→ **What you will do**
Retrieve all lines below that have the string "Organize".

→ **Extracted records**
· · ·
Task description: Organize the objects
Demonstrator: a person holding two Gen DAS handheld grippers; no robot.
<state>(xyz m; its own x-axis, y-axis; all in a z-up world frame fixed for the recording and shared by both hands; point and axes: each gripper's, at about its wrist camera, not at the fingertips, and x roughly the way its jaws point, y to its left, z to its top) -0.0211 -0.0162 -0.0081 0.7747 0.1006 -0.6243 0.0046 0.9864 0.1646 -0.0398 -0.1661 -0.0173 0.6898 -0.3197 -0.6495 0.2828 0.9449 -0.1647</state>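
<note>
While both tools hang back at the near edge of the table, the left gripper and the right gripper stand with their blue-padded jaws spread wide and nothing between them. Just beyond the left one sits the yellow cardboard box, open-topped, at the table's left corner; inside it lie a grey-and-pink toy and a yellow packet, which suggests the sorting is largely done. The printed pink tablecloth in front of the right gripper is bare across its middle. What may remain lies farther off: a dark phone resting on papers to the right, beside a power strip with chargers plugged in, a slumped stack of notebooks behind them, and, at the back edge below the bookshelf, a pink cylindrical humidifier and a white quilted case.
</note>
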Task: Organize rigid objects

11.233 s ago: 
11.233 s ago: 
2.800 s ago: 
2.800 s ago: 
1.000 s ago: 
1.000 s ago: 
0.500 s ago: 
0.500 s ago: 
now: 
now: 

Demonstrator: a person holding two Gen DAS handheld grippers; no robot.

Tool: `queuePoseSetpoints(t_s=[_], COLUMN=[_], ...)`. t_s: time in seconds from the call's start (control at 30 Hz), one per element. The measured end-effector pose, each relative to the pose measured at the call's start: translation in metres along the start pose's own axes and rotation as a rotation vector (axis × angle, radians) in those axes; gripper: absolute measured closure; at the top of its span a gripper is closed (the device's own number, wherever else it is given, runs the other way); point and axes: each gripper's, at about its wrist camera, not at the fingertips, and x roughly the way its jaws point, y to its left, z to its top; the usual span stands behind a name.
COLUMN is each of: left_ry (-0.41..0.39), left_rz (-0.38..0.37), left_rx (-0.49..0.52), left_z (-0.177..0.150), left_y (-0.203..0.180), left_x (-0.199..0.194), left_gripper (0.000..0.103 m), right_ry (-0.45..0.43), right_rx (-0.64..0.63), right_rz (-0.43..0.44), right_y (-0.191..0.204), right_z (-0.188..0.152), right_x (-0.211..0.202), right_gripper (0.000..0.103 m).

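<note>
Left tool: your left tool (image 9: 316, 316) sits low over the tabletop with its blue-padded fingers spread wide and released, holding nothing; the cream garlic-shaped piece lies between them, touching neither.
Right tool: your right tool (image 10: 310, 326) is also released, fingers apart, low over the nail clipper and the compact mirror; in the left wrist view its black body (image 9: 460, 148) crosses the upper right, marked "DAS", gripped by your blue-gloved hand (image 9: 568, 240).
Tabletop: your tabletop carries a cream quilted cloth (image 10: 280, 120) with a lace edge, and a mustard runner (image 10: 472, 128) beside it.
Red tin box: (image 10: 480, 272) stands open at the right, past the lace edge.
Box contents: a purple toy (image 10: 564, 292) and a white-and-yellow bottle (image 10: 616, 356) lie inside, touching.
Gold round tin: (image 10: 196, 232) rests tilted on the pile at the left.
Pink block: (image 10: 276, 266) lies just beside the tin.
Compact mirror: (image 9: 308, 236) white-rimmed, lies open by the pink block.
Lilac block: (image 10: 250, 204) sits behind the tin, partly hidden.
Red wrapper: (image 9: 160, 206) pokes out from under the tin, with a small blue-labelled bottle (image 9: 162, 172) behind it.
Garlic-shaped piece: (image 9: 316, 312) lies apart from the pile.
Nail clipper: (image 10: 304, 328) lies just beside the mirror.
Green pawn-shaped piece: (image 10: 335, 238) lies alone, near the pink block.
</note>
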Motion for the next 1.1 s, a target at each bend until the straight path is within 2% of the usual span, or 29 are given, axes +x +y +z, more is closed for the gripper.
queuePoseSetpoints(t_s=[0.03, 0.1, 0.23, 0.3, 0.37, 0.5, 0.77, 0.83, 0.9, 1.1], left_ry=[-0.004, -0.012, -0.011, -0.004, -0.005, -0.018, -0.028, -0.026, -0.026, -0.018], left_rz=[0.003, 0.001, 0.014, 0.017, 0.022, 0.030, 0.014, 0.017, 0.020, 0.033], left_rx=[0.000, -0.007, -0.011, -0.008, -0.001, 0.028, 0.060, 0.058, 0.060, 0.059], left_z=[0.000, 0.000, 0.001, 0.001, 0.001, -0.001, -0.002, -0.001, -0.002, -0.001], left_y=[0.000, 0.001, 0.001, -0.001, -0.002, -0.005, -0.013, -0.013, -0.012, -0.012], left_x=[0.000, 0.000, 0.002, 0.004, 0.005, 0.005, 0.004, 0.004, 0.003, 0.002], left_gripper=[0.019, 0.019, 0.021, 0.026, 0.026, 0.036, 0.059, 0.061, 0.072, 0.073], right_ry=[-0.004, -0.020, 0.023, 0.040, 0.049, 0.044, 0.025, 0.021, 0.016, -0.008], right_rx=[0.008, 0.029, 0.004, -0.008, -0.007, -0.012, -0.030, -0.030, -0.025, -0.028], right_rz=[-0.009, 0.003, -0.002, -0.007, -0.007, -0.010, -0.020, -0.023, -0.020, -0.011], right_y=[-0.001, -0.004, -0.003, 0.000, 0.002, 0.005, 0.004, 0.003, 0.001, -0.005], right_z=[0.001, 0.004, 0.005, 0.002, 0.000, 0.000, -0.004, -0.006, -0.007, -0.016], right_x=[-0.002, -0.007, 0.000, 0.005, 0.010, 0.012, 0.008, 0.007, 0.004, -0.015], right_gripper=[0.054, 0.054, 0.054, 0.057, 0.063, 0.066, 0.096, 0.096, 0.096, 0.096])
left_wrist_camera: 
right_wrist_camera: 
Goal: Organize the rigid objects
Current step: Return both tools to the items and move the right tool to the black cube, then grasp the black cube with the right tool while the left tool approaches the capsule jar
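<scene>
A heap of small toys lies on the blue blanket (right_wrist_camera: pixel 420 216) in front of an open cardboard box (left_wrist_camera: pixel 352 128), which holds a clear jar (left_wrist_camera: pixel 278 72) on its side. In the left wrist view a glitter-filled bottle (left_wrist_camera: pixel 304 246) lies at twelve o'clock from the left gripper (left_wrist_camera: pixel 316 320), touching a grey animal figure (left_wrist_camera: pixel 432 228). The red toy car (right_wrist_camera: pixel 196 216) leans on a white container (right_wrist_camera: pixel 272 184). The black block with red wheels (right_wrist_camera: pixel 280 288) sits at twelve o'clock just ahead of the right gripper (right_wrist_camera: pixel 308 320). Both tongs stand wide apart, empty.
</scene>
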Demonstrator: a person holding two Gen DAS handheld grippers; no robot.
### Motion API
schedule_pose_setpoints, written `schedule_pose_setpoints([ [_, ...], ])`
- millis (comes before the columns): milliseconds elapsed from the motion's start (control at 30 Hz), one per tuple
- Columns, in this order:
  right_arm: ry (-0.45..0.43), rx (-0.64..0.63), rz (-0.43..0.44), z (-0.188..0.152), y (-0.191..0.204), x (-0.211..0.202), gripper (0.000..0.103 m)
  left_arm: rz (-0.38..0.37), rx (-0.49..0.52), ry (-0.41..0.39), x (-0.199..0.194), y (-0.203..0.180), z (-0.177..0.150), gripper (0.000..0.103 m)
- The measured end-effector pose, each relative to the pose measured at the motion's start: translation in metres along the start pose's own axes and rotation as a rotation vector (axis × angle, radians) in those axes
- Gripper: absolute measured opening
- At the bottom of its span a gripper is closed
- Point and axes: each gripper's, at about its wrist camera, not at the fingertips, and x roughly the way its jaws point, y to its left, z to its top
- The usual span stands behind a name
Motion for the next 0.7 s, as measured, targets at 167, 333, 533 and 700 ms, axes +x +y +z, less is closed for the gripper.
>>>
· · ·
→ **Exercise response**
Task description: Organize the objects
Task: Organize rigid objects
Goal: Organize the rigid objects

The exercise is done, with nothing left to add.